One of the most famous tujul owners in the Modjokuto area is an old hadji who lives in a village a few miles to the east of town. The richest man out that way, he is also the most miserly. He acquired his tujuls through the usual pact—promising to deliver four dead people to the spirits each year. He seeks his victims everywhere; he even looked for them in Mecca. The odd thing is that, although he has been doing this for years, it was only discovered in 1951 by another man—something of a dealer in the occult himself—who developed countermagic against the hadji. He gathered together thirty-three students and taught them special magical techniques for defeating tujuls. One Friday midnight the students attacked the tujuls of the hadji, but the latter called in reinforcements from among the spirits at the various ruins. The attacking students wore black spectacles in order to see the spirits and used flashlights as weapons, for where there is light there can be no spirits of any kind. The tujuls threw a tjakra (a magical ring-shaped weapon, used by Krishna in the Mahabharata) at the students but did not kill them, and, although the struggle was hard, the four victims were not taken. Now, it is said, every Friday midnight this struggle continues. People who see the students fighting think that they are mad because they strike the empty air. The first battle took place in the Hadji’s front yard, but now the war seems to move about from place to place.
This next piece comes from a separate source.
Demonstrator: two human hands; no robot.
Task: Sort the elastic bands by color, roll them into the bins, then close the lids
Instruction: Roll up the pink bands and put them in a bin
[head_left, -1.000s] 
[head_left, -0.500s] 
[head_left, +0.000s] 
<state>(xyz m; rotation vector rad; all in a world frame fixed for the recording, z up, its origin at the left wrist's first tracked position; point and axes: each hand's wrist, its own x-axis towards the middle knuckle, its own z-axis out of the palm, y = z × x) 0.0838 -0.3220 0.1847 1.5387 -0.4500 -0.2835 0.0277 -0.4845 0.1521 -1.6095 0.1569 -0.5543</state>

there are numerous versions of the Javanese creation myth, Babad Tanah Djawi* In the one related to me by a shadow-play puppeteer in the village just to the north of Modjokuto the story opens with Semar, the wonderfully comic and wise shadow-play clown and the greatest of Javanese culture heroes, speaking with a powerful Hindu-Moslem priest, the first of Java’s long line of colonizers. The priest asks Semar: “Tell me the story of Java in the times before there were any men.” Semar replies that in those days the whole island was covered with primeval forest except for the small patch of rice fields he himself cultivated at the foot of Mount Merbabu (a volcano in Central Java), where he lived peacefully tilling the soil for ten thousand years. “What are you?” asked the startled priest. “Are you a man? Your age is tremendous! I never knew a man ten thousand years old before! It is not possible! You can’t be a man. Even the Prophet Adam only lived one thousand years! What kind of being are you? Confess the truth!”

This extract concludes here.